2. Why do you think the subject of Jefferson and Hemings’ union is still controversial today?

3. Why are many historians so reluctant to embrace this fact?

4. Even though Thomas Jefferson was a president, a politician, and a writer, it was widely known throughout the Richmond-Charlottesville area that he had an ongoing relationship with his slave. Clearly a man of great power, why would Jefferson carry on a largely public love affair with Sally Hemings? What does this say about him as a man and a leader?

5. The polarities of Jefferson and Hemings’ homes--Monticello and Paris, America and France--were vastly antithetical.
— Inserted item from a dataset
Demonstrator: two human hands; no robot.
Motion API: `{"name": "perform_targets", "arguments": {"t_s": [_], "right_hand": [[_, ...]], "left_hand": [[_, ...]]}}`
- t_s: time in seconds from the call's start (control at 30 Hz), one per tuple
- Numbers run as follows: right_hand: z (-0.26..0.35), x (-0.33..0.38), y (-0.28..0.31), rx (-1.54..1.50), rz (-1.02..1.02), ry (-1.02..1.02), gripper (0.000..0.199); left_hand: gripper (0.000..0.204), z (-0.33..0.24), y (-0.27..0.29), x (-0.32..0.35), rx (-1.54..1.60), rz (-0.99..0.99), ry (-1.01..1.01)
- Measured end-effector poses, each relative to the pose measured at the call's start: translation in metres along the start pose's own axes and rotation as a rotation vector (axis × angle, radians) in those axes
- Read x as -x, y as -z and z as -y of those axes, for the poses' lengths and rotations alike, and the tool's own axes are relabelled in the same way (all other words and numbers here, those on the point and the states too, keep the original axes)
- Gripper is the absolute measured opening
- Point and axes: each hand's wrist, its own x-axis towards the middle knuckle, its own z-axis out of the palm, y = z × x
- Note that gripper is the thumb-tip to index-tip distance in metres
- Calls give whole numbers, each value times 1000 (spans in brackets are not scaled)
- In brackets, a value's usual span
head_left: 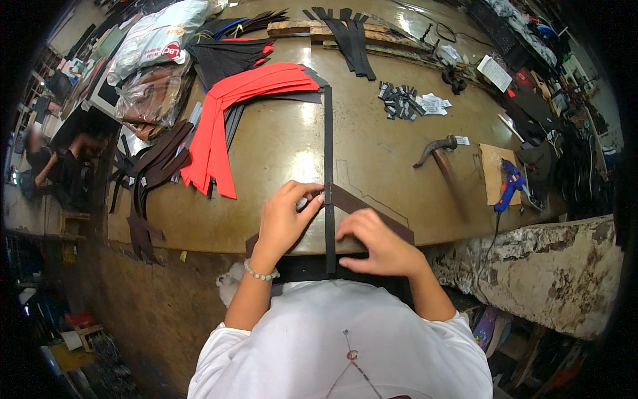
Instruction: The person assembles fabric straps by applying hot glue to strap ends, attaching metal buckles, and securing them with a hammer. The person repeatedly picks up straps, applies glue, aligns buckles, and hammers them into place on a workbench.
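Note:
A narrow black strip (328,139) runs straight toward me across the tabletop and past its near edge. Where it meets the folded dark brown ribbed band (372,214), my left hand (282,216) is closed, thumb and fingertips pinching the band's peak. One arm of the band slants out to the right; part of the other shows below my left wrist. A small greyish piece peeks out within my left hand, too hidden to name. My right hand (380,247) hovers just right of the black strip, fingers curved and apart, with nothing in it.
Red bands (226,120) and dark brown bands (149,166) lie left. Small black tabs (399,100) sit beyond my hands. To the right are a hammer (442,156) and a blue glue gun (510,186) on cardboard. Another person (43,163) sits far left.

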Motion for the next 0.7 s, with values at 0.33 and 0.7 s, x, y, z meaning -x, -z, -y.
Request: {"name": "perform_targets", "arguments": {"t_s": [0.33,0.7], "right_hand": [[-14,-10,-24,221,-23,26,36],[-52,-78,14,-409,-66,-479,10]], "left_hand": [[16,2,-10,12,32,-58,25],[23,9,-12,12,-37,-115,-35]]}}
Revolutionary Paris’s views on race, love, and politics were in many ways freer and more accepting than provincial America. How do you believe these two locations affected Jefferson’s thinking? And how did their various constraints and liberties encourage or condemn the two’s affair?

6. The media of early America was full of muckraking and scandalous rumors. When down-and-out journalist James Callender broke the news of Hemings and her children, it became a nation-wide sensation, but then was quickly ignored or forgotten. How do you think the media of that age compares with ours, and in what ways is it different?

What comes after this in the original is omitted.